Chicago Notes and Bibliography Style
The Chicago Notes and Bibliography style allows writers a system to reference their sources through footnote and endnote citations.
The NB system should include a note (endnote or footnote) each time a source is used, such use can be accomplished through a direct quote or through a paraphrase or summary.
- Citation has a hanging indent
- Arranged alphabetically by author’s last name
- Author’s name is inverted, last name is first
- Titles of books and journals are italicized. Titles of articles, chapters, poems, etc. are placed in quotation marks
- All major elements are separated by periods
Author Last name, First name. Title. Publishing location: Publisher name, date published.
Smith, Jerry. The Big Books of Things. New York: Penguin Group, 2006.
General Format Guidelines
- Margins are set to no less than 1” and no greater than 1.5”.
- Font should be legible, such as Times New Roman or Palatino.
- Preferable font size is 12pt.
- Text is consistently double-spaced, with the following exceptions:
- Block quotations, table titles, and figure captions should be single-spaced.
- A prose quotation of five or more lines should be blocked.
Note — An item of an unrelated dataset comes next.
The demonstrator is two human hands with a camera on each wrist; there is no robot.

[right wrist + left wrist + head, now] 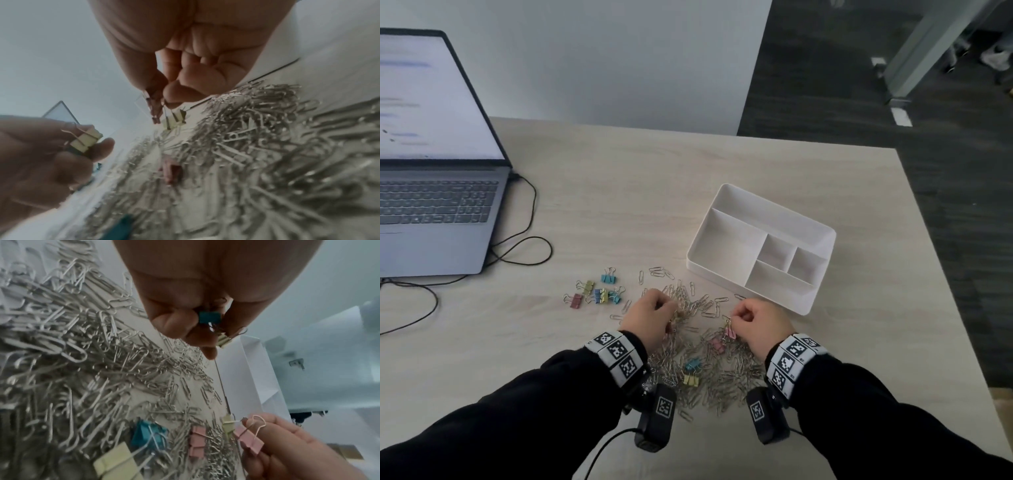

- Block quotations do not have quotation marks
- An extra line space should immediately precede and follow a blocked quotation.
- Block quotes have a .5” indentation
- Notes and bibliographies should be singled-spaced internally; however, leave an extra line space between note and bibliographic entries.
- Page numbers begin in the header of the first page
- Subheadings are used for longer papers.
- Put an extra line space before and after subheadings, avoid ending them with periods.
Footnotes
- In the NB system, the footnote or endnote itself begins with the appropriate number followed by a period and then a space
- Added to the end of the page which the source is referenced
- Endnotes are to be compiled at the end of the document
- For both footnotes and endnotes a superscript number should correspond to bibliographic information for your sources and be placed in the document in the sentence in which your source is referenced
Notes
- The first note for each source must include all relevant information about the source: author’s full name, source title, and facts of publication
- If you cite the same source again, the note need only include the surname of the author, a shortened form of the title (if more than four words), and page number(s).
- If you cite the same source and page number(s) from a single source two or more times consecutively, the corresponding note should use the word “Ibid.,”
- If you use the same source but a different page number, the corresponding note should use “Ibid.” followed by a comma and the new page number(s).